Route53 is not a good solution for this problem. It takes a significant amount of time for DNS entries to expire before the maintenance page shows up (and then it takes that same amount of time before they update after maintenance is complete). I realize that Lambda and CodeDeploy triggers did not exist at the time this question was asked, but I wanted to let others know that Lambda can be used to create a relatively clean solution for this, which I have detailed in a blog post:
http://blog.ajhodges.com/2016/04/aws-lambda-setting-temporary.html
The jist of the solution is to subscribe a Lambda function to CodeDeploy events, which replaces your ASG with a micro instance serving a static page in your load balancer during deployments.
As far as I could see, we were in a situation where the above answers didn't apply or weren't ideal.
We have a Rails application running the Puma with Ruby 2.3 running on 64bit Amazon Linux/2.9.0 that seems to come with a (classic) ELB.
So ALB 503 handling wasn't an option.
We also have a variety hardware clients that I wouldn't trust to always respect DNS TTL, so Route53 is risky.
What did seem to work nicely is a secondary port on the nginx that comes with the platform.
I added this as .ebextensions/maintenance.config
files:
"/etc/nginx/conf.d/maintenance.conf":
content: |
server {
listen 81;
server_name _ localhost;
root /var/app/current/public/maintenance;
}
container_commands:
restart_nginx:
command: service nginx restart
And dropped a copy of https://gist.github.com/pitch-gist/2999707 into public/maintenance/index.html
Now to set maintenance I just switch my ELB listeners to point to port 81 instead of the default 80. No extra instances, s3 buckets or waiting for clients to fresh DNS.
Only takes maybe ~15s or so for beanstalk (probably mostly waiting for cloudformation in the back-end) to apply.
Our deployment process first runs a cloudformation to spun up a ec2 micro instance (Maintenance instance) which copies pre-defined static page from s3 onto the ec2. Cloudformation is supplied with elb's to which micro ec2 instance is attached.
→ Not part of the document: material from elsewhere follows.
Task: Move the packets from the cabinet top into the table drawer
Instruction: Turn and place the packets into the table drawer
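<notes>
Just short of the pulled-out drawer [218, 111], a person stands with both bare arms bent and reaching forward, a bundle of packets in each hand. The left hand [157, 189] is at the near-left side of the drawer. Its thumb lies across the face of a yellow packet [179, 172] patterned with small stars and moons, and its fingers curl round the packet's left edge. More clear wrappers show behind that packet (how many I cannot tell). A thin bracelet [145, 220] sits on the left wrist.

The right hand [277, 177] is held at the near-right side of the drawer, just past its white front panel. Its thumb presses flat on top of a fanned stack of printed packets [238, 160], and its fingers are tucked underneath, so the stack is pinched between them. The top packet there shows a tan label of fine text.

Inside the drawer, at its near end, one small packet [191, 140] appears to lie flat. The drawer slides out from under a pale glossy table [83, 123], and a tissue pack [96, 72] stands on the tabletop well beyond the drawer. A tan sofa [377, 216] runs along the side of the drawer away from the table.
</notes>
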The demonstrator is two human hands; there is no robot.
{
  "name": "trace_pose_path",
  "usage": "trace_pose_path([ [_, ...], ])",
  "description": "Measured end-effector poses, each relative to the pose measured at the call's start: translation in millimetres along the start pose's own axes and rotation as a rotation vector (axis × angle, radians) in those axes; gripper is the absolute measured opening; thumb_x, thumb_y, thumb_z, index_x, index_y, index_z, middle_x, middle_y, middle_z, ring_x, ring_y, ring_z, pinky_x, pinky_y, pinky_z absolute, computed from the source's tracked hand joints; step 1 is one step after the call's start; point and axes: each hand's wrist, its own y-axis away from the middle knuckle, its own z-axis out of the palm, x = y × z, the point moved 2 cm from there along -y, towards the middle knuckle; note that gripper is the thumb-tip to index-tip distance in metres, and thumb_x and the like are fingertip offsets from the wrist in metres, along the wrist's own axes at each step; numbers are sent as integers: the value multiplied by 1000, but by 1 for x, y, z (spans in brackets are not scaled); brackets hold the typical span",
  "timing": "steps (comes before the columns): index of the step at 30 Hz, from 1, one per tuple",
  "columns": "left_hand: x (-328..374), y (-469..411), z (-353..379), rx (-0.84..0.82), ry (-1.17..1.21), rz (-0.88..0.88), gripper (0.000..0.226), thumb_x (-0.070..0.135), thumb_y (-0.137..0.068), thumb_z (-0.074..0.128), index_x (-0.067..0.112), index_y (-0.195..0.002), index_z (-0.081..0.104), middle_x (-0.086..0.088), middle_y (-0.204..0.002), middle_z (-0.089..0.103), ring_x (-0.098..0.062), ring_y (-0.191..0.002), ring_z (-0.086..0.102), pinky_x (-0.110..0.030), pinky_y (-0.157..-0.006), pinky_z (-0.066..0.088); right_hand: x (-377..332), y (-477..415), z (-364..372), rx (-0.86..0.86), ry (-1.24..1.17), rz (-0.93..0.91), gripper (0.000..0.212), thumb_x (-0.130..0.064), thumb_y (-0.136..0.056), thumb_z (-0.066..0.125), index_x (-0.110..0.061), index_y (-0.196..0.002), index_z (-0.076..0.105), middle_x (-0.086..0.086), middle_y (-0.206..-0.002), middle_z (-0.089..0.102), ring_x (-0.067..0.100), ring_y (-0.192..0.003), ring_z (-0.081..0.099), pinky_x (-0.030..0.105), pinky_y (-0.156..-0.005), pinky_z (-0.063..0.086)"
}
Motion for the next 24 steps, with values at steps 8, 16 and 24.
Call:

Then a script (powershell or cli) is run to remove web instances (ec2) from elb's leaving Maintenance instance.
This way we switch to maintenance instance during deployment process.
In our case, we have two elb's, one for external and the other internal. Our internal elb's will not be updated during this process and is how we have post prod deployment smoke test is done.
Once testing is done, we run another script to attach web instances back to elb's and delete the Maintenance stack.